BEGIN DATASET SECTION

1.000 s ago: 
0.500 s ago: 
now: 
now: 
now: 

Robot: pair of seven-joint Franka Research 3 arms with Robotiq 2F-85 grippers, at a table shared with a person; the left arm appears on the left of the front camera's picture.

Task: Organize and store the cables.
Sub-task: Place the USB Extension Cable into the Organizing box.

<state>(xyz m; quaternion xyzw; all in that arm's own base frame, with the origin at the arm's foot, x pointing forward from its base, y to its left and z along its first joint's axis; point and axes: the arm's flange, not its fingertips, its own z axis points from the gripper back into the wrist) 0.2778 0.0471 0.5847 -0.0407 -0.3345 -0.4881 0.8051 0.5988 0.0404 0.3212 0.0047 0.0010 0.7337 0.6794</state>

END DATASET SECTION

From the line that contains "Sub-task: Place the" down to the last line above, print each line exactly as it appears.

Sub-task: Place the USB Extension Cable into the Organizing box.

<state>(xyz m; quaternion xyzw; all in that arm's own base frame, with the origin at the arm's foot, x pointing forward from its base, y to its left and z along its first joint's axis; point and axes: the arm's flange, not its fingertips, its own z axis points from the gripper back into the wrist) 0.2778 0.0471 0.5847 -0.0407 -0.3345 -0.4881 0.8051 0.5988 0.0404 0.3212 0.0047 0.0010 0.7337 0.6794</state>

This concludes the output for the exercise.